LAMIEL ET Mlle VOLNYS


Quinze jours se passèrent, le duc était parfaitement heureux. Son bonheur redoublait chaque jour, mais Lamiel commençait à s’ennuyer. Le duc, qui s’était fait appeler à l’hôtel d’Angleterre M. Miossens tout court, la comblait de cadeaux ; mais Lamiel, au bout de huit jours, se fit acheter des habits qui annonçaient une fille de bourgeois de campagne, et fit embellir les robes et les chapeaux fort chers qui annonçaient une dame de Paris.

— Je n’aime pas à être regardée dans la rue, je me souviens toujours des commis voyageurs. Je suis sûre que je ne sais pas marcher comme une dame de Paris.

Son défaut, comme femme aimable, était de s’occuper trop peu de son amant, de lui parler trop rarement. Elle en fit un maître de littérature ; elle se fit lire par lui et expliquer la comédie que l’on jouait le soir au spectacle.

Elle vit Mlle Volnys qui donnait une représentation à Rouen et allait au Havre.

— Voilà la femme qui me mettra à même de porter vos beaux chapeaux sans avoir l’air de les avoir volés. Partons pour le Havre et j’étudierai à loisir Mlle Volnys.

— Mais ma mère a menacé d’y venir de son côté et si elle nous voit, grand Dieu ?

— Alors courons, alors partons à l’instant, et l’on partit.

L’astuce de Lamiel faisait des pas de géant ; arrivant au Havre, elle eut l’esprit de trouver des inconvénients à tous les appartements que les premiers garçons des hôtels venaient proposer à la portière du coupé, jusqu’à ce que :

« Mlle Volnys, première actrice du Gymnase, vient de descendre chez nous. »

Pendant huit jours Lamiel, placée à la première loge sur le théâtre, ne perdit pas un mouvement de Mlle Volnys, elle passait des heures à sa porte entr’ouverte sur l’escalier de l’hôtel de l’Amirauté pour voir comment Mlle Volnys descendait l’escalier.

La duchesse de Miossens vint au Havre et Fédor tremblait comme la feuille. Un jour, donnant le bras à Lamiel qui, à la vérité, avait un grand chapeau, il vit sa mère venir à lui dans la rue de Paris (rue à la mode du Havre). Lamiel crut qu’il tombait de peur, elle exigea qu’il passerait bravement à côté de sa mère : mais le soir, après le spectacle, Lamiel lui accorda de partir pour Rouen. Le pauvre Fédor, à l’insu de Lamiel, était allé voir sa mère et lui demander pardon de n’avoir osé la saluer, à cause de la personne à laquelle il donnait le bras. Il fut reçu par sa mère avec une sévérité horrible. La duchesse finit par le chasser de sa présence, lui reprochant l’insolence qu’il avait eue de se présenter sans en faire demander la permission.

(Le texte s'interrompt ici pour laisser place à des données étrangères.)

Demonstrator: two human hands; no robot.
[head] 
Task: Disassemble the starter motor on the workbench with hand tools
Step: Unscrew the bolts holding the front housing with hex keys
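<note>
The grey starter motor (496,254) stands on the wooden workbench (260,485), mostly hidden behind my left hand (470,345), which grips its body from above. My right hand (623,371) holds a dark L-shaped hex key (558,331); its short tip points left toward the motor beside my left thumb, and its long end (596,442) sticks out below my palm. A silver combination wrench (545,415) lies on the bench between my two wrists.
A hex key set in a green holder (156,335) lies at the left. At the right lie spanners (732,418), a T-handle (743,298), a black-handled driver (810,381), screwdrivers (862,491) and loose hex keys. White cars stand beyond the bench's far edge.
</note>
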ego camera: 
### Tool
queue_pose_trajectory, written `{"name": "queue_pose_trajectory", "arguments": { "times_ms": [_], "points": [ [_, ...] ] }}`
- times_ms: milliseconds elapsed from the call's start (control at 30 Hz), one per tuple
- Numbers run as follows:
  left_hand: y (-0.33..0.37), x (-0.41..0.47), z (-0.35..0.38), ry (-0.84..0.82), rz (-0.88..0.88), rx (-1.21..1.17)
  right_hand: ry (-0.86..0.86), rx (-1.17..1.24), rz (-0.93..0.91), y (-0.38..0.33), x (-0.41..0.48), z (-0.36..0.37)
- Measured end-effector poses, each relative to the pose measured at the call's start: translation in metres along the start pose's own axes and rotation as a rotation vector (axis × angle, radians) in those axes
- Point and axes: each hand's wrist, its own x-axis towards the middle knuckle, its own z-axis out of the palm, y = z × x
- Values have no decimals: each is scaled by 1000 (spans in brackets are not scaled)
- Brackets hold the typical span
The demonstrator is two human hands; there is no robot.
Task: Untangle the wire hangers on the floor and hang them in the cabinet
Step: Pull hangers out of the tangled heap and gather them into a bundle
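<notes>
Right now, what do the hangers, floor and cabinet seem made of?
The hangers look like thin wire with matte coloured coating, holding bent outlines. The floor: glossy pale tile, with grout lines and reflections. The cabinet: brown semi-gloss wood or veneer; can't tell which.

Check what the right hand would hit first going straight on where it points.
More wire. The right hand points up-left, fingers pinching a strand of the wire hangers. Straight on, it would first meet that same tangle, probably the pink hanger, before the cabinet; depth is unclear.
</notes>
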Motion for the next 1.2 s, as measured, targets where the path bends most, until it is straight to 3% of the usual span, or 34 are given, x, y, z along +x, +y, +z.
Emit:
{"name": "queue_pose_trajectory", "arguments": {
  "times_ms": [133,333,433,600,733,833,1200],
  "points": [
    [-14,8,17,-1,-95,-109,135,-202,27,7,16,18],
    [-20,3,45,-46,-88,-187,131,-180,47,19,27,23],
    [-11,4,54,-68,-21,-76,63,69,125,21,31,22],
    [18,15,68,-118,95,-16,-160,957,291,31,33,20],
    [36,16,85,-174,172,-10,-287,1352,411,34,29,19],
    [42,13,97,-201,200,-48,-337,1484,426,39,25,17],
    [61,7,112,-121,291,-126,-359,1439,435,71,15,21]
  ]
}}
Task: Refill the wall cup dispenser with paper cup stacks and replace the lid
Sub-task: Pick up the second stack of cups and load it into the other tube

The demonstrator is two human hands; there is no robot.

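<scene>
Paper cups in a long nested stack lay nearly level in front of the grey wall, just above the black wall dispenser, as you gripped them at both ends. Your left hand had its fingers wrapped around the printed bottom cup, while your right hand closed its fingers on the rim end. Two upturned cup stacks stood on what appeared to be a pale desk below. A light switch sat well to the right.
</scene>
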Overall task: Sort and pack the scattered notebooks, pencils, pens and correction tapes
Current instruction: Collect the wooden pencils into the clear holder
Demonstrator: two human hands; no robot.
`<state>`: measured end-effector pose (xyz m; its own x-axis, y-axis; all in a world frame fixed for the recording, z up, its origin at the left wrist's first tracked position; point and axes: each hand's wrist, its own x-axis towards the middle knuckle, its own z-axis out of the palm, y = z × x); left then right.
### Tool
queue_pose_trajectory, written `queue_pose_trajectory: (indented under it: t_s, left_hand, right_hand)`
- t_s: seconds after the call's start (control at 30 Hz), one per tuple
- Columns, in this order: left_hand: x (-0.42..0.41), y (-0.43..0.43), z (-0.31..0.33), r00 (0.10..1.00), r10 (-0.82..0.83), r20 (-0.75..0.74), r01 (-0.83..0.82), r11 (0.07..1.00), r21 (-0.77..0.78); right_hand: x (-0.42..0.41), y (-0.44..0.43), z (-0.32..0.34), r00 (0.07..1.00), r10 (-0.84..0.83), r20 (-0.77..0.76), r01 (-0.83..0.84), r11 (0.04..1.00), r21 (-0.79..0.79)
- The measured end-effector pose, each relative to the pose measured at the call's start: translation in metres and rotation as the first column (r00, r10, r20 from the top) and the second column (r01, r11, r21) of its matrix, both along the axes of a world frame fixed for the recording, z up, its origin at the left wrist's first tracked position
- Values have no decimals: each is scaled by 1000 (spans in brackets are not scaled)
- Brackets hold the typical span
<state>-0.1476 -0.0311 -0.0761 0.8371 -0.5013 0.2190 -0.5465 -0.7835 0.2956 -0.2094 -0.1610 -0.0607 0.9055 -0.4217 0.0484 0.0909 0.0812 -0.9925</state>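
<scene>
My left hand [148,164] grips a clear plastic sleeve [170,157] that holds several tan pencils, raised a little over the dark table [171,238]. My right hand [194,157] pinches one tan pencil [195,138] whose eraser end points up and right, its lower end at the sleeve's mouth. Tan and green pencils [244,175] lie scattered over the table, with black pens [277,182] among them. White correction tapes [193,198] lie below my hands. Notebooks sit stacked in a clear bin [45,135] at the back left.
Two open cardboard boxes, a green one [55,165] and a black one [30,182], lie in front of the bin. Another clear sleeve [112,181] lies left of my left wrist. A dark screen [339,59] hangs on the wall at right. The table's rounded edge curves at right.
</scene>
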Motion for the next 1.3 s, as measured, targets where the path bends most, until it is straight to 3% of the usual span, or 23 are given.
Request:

Lamiel était tellement changée, que la duchesse, qui la vit fort bien, ne la reconnut pas malgré sa taille superbe et difficile à oublier.

Lamiel avait des grâces maintenant et avait perdu sa tournure de jeune biche prête à prendre sa course.

Deux fois elle avait écrit à ses parents des lettres que le duc fit jeter à la poste à Orléans et qui pouvaient confirmer la fable sur un héritage qu’elle leur avait conseillé de mettre en avant dans le village, le lendemain de son départ.

Lamiel passa un mois à Rouen ; elle était ennuyée à fond, le duc était arrivé à avoir pour elle une passion véritable, il ne l’en ennuyait que plus. Lamiel ne lisait dans son cœur que l’ennui qui l’assommait.

Quoiqu’elle se fît faire la lecture plus de quatre heures chaque jour par ce pauvre Fédor qui en avait la poitrine fatiguée, Lamiel n’en était pas encore arrivée à ce point de deviner les causes de son ennui. Deux ou trois fois, dans son étourderie, elle se surprit sur le point de consulter le duc sur les causes de son mortel ennui ; elle s’arrêta à propos.

Dans ses bizarreries, Lamiel avait recours à toutes sortes d’inventions pour ne pas s’ennuyer ; un jour, elle se fit enseigner la géométrie par le duc. Ce trait redoubla l’amour de celui-ci. Dans tout ce qui ne tenait pas aux droits imperceptibles de la noblesse et au parti qu’elle pouvait tirer des prêtres, l’étude de la géométrie avait appris à ce jeune élève de l’École polytechnique à ne pas trop se payer des mots. Sans distinguer tout ce qu’il devait à la géométrie, Fédor l’aimait de passion ; il fut ravi de la facilité avec laquelle Lamiel en comprenait les éléments.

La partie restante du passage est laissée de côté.